(DATA EXCERPT Opens)
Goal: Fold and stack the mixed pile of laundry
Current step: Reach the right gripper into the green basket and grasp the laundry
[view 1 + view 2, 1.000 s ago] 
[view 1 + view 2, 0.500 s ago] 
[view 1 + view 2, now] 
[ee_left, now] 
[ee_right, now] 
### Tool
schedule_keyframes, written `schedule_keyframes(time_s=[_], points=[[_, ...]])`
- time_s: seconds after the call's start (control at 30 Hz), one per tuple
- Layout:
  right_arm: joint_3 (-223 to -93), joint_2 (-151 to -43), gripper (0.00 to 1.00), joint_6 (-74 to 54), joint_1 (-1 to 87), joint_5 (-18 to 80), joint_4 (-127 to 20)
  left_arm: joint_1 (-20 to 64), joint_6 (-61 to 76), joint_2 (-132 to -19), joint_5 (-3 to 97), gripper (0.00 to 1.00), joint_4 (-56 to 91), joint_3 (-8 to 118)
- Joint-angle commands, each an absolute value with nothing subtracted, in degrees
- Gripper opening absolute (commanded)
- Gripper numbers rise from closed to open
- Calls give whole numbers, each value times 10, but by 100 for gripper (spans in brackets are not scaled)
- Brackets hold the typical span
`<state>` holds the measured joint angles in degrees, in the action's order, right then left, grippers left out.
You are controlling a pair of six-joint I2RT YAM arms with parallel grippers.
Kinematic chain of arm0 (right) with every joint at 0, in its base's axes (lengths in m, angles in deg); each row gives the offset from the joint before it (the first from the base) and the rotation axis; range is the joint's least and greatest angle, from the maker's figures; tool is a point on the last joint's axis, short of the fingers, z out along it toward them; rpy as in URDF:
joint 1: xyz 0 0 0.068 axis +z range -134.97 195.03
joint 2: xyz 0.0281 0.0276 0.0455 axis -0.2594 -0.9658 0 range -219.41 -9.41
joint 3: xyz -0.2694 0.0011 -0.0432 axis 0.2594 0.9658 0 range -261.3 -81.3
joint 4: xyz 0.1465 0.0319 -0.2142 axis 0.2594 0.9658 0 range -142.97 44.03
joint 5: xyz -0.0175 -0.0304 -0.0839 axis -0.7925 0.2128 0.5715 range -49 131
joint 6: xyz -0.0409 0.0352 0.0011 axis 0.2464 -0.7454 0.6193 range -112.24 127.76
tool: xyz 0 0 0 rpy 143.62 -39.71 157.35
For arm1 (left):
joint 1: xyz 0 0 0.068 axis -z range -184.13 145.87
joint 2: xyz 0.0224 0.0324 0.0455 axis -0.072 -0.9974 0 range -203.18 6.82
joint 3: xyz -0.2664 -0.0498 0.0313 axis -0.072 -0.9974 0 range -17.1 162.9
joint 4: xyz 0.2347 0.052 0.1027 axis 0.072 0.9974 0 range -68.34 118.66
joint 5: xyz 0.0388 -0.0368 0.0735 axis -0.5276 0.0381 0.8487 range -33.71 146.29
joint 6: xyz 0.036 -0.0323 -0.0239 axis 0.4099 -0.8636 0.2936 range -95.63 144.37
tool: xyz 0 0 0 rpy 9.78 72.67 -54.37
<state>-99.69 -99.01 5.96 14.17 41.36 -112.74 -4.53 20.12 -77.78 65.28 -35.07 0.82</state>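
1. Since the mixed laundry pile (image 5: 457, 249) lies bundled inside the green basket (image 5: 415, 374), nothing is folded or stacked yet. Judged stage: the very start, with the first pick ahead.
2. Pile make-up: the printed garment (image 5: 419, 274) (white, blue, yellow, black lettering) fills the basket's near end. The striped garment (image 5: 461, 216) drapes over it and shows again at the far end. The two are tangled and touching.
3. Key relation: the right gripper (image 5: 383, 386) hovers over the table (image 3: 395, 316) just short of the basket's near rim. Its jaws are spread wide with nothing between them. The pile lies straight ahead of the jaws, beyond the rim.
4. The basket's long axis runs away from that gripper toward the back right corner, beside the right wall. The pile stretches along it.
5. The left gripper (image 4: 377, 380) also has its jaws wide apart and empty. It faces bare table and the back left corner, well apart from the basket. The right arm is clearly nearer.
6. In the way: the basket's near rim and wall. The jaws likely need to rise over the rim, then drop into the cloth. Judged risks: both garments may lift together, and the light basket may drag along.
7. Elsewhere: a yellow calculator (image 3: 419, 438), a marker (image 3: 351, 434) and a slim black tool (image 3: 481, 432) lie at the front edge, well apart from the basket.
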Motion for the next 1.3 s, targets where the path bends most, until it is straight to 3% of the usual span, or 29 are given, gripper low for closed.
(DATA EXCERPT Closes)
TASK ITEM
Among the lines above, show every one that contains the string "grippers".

ANSWER BELOW
`<state>` holds the measured joint angles in degrees, in the action's order, right then left, grippers left out.
You are controlling a pair of six-joint I2RT YAM arms with parallel grippers.

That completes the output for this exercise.